TASK ▸
Word for word, transcribe the data below from the line with "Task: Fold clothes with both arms" to the line with "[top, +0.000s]", keeping both of those lines.

Excerpts from a dataset ▸
* * * *
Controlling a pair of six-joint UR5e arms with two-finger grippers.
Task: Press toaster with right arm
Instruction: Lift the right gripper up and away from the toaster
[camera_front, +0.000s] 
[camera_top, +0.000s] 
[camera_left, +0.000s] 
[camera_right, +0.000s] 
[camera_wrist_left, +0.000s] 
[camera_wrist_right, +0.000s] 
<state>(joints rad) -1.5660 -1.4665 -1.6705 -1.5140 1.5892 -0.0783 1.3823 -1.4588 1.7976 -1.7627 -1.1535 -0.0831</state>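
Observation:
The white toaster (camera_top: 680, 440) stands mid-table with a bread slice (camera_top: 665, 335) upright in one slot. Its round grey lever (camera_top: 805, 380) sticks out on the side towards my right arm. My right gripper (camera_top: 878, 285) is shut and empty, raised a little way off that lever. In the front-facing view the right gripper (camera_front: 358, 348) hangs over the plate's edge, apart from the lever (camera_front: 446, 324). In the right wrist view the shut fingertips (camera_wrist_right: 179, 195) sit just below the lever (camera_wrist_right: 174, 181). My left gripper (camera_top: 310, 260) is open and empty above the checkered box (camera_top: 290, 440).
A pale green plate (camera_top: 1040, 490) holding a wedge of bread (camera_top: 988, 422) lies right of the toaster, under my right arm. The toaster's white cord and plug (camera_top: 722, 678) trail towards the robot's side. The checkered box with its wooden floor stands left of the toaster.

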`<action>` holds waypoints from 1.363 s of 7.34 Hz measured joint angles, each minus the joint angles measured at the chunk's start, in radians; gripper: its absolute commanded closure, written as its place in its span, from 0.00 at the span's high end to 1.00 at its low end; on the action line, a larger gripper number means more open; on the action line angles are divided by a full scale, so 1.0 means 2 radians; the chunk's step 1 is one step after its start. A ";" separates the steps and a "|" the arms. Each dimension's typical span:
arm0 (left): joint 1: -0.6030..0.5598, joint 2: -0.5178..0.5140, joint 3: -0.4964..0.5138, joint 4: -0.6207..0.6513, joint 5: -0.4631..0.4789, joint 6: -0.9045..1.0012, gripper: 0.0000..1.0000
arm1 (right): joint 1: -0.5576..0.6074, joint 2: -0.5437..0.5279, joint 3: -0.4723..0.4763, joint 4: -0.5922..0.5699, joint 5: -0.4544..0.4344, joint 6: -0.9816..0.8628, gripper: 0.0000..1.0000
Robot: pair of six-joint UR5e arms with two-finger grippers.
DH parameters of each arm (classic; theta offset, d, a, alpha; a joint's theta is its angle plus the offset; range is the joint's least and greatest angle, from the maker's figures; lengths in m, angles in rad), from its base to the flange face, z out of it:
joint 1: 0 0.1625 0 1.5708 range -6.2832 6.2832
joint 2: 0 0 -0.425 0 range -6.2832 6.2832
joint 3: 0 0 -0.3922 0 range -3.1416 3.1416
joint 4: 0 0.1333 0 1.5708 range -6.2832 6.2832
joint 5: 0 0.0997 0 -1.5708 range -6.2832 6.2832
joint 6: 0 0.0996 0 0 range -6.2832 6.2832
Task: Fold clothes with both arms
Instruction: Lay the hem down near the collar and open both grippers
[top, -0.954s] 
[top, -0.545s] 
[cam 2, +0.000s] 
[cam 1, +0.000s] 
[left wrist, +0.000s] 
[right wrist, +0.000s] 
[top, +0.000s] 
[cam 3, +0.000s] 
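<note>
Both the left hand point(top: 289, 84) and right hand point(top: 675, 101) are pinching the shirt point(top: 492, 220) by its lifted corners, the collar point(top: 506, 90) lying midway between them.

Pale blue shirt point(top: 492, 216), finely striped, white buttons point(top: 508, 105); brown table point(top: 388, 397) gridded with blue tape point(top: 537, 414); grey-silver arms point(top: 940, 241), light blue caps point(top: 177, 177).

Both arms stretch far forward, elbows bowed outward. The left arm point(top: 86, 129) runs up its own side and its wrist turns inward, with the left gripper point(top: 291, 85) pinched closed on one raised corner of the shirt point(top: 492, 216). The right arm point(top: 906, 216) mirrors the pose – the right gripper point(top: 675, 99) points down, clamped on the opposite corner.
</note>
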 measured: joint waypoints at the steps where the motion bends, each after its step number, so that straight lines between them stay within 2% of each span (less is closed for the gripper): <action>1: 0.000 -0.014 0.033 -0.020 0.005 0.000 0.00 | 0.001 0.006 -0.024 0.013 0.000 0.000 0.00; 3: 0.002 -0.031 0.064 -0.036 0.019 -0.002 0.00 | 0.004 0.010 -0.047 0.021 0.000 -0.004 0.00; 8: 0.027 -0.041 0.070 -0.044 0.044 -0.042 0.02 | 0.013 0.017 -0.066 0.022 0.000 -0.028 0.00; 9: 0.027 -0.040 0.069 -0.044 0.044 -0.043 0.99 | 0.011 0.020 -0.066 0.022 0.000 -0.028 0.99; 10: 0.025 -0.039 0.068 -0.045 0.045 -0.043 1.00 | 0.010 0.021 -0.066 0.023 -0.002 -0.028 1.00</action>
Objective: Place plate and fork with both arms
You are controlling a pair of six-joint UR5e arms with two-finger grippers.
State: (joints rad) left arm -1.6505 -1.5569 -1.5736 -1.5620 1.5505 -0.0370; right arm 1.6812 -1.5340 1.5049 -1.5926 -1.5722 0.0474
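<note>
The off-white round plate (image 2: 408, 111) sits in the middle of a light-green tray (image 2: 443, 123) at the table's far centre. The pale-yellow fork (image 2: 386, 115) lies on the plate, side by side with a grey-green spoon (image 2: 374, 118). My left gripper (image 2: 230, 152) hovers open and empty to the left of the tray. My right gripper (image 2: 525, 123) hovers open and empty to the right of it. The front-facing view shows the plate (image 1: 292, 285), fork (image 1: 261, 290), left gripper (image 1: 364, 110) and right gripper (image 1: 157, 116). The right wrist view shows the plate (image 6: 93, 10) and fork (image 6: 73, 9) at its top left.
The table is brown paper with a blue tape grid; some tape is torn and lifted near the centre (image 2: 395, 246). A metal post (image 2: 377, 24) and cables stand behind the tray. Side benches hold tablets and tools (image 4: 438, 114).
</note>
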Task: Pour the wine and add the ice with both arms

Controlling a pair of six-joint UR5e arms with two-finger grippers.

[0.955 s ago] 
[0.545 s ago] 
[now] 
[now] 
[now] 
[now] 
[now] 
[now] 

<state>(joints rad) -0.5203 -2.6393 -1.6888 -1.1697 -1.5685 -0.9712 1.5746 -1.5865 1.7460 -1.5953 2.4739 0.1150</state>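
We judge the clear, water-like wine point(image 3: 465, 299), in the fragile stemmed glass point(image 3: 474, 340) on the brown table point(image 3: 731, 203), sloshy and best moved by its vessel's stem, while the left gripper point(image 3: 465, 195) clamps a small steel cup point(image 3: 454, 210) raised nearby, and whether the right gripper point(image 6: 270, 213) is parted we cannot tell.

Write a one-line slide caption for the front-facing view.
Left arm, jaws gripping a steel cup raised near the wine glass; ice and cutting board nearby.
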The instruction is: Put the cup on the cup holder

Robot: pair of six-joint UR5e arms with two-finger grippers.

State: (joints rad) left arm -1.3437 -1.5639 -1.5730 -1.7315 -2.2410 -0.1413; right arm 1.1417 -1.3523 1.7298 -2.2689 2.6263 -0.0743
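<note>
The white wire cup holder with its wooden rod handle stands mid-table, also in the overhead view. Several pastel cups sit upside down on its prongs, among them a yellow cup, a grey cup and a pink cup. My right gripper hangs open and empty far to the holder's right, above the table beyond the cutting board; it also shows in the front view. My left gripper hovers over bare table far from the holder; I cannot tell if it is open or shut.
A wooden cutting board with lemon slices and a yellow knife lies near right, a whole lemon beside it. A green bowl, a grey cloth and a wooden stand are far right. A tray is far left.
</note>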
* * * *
RESULT OF THE EXERCISE ▸
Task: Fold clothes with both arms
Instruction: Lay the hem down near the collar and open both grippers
[top, -0.954s] 
[top, -0.545s] 
[cam 2, +0.000s] 
[cam 1, +0.000s] 
[left wrist, +0.000s] 
[right wrist, +0.000s] 
[top, +0.000s] 

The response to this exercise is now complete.